- [WHAT TO PRODUCE]
Pull out every line below that holds the word "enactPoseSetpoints".

- [GIVEN INFORMATION]
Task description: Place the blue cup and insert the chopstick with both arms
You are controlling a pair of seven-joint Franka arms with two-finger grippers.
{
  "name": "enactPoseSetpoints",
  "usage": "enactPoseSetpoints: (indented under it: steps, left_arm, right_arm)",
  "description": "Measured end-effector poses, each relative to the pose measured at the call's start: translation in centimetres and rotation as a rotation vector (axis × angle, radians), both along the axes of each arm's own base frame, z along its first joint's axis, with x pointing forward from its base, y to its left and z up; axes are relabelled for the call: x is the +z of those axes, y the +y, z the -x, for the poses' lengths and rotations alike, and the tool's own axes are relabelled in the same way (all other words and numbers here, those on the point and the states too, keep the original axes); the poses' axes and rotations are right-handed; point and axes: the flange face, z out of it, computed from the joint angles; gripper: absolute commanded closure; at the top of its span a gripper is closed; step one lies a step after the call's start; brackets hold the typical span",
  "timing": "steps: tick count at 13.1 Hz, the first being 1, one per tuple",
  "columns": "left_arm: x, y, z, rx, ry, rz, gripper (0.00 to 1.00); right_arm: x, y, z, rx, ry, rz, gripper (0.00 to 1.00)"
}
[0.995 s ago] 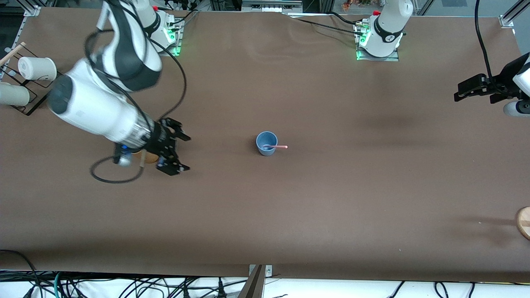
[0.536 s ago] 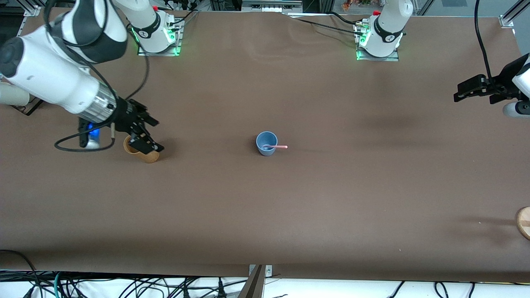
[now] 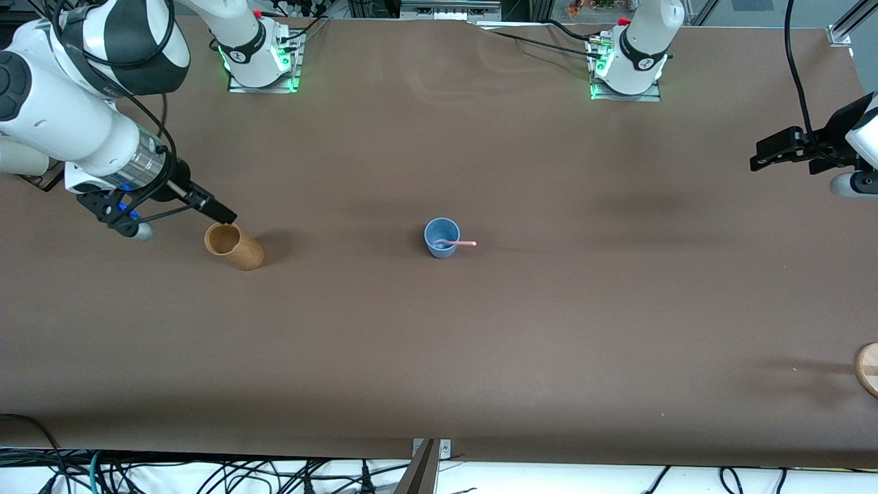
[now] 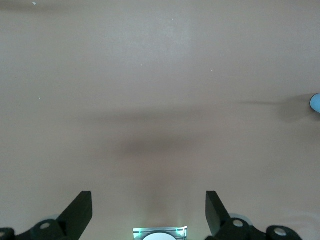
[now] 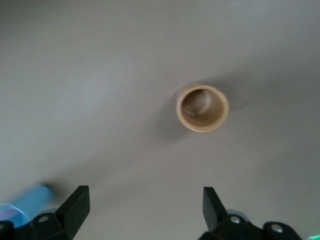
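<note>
The blue cup [image 3: 441,237] stands upright at the table's middle. The chopstick [image 3: 461,243] leans inside it, its pink tip sticking out over the rim toward the left arm's end. My right gripper [image 3: 211,207] is open and empty, in the air just above the tan cup [image 3: 234,247]; its wrist view [image 5: 146,192] looks down on that cup [image 5: 202,107]. My left gripper [image 3: 767,152] is open and empty, held high over the left arm's end of the table, and waits; in its wrist view [image 4: 148,200] a sliver of the blue cup [image 4: 316,102] shows at the edge.
A white cup [image 3: 15,158] lies on a black wire rack [image 3: 42,180] at the right arm's end. A round wooden disc [image 3: 868,368] lies at the left arm's end, nearer the front camera. Cables run along the table's front edge.
My right arm has swung back toward its end of the table and turned, uncovering the tan cup. The blue cup, the chopstick and the left arm have not moved.
</note>
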Motion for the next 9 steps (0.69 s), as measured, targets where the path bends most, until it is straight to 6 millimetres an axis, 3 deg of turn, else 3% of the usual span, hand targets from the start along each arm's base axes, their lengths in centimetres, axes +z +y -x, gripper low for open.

- [RESPONSE FOR THIS EXERCISE]
  "name": "enactPoseSetpoints",
  "usage": "enactPoseSetpoints: (indented under it: steps, left_arm, right_arm)",

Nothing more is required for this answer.